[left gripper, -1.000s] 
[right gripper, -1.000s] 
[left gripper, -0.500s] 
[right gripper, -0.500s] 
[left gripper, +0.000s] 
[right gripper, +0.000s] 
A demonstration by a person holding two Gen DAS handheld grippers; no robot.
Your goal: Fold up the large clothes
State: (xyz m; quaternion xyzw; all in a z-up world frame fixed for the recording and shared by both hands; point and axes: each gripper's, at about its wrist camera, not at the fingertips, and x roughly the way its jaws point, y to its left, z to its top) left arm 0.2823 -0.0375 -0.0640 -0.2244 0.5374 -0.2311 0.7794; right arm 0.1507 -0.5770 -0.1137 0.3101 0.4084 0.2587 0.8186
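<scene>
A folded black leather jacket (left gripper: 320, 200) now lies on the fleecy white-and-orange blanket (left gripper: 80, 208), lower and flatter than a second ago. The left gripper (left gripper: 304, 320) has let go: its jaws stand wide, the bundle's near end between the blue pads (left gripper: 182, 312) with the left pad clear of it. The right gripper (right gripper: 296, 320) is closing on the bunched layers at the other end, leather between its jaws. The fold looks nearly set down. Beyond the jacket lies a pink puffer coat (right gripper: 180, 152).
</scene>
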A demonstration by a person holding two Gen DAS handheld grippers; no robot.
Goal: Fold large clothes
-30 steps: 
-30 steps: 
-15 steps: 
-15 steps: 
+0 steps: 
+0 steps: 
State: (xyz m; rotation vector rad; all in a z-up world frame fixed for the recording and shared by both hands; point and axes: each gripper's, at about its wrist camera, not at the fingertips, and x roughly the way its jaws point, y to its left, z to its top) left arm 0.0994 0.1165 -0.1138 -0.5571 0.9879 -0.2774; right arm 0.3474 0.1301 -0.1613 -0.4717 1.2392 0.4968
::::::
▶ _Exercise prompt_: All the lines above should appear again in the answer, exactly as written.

▶ _Reply to the task_:
[left gripper, -1.000s] 
[right gripper, -1.000s] 
[left gripper, -0.500s] 
[right gripper, -0.500s] 
[left gripper, +0.000s] 
[right gripper, +0.000s] 
A demonstration by a person holding two Gen DAS handheld grippers; no robot.
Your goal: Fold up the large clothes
State: (xyz m; quaternion xyzw; all in a z-up world frame fixed for the recording and shared by both hands; point and axes: each gripper's, at about its wrist camera, not at the fingertips, and x roughly the way its jaws point, y to its left, z to its top) left arm 0.2823 -0.0375 -0.0640 -0.2244 0.5374 -0.2311 0.7794; right arm 0.1507 -0.5770 -0.1137 0.3101 0.4084 0.2587 0.8186
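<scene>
A folded black leather jacket (left gripper: 320, 200) now lies on the fleecy white-and-orange blanket (left gripper: 80, 208), lower and flatter than a second ago. The left gripper (left gripper: 304, 320) has let go: its jaws stand wide, the bundle's near end between the blue pads (left gripper: 182, 312) with the left pad clear of it. The right gripper (right gripper: 296, 320) is closing on the bunched layers at the other end, leather between its jaws. The fold looks nearly set down. Beyond the jacket lies a pink puffer coat (right gripper: 180, 152).
</scene>
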A demonstration by a person holding two Gen DAS handheld grippers; no robot.
Goal: Fold large clothes
-30 steps: 
-30 steps: 
-15 steps: 
-15 steps: 
+0 steps: 
+0 steps: 
State: (xyz m; rotation vector rad; all in a z-up world frame fixed for the recording and shared by both hands; point and axes: each gripper's, at about its wrist camera, not at the fingertips, and x roughly the way its jaws point, y to its left, z to its top) left arm 0.0994 0.1165 -0.1138 -0.5571 0.9879 -0.2774; right arm 0.3474 0.1301 -0.1613 -0.4717 1.2392 0.4968

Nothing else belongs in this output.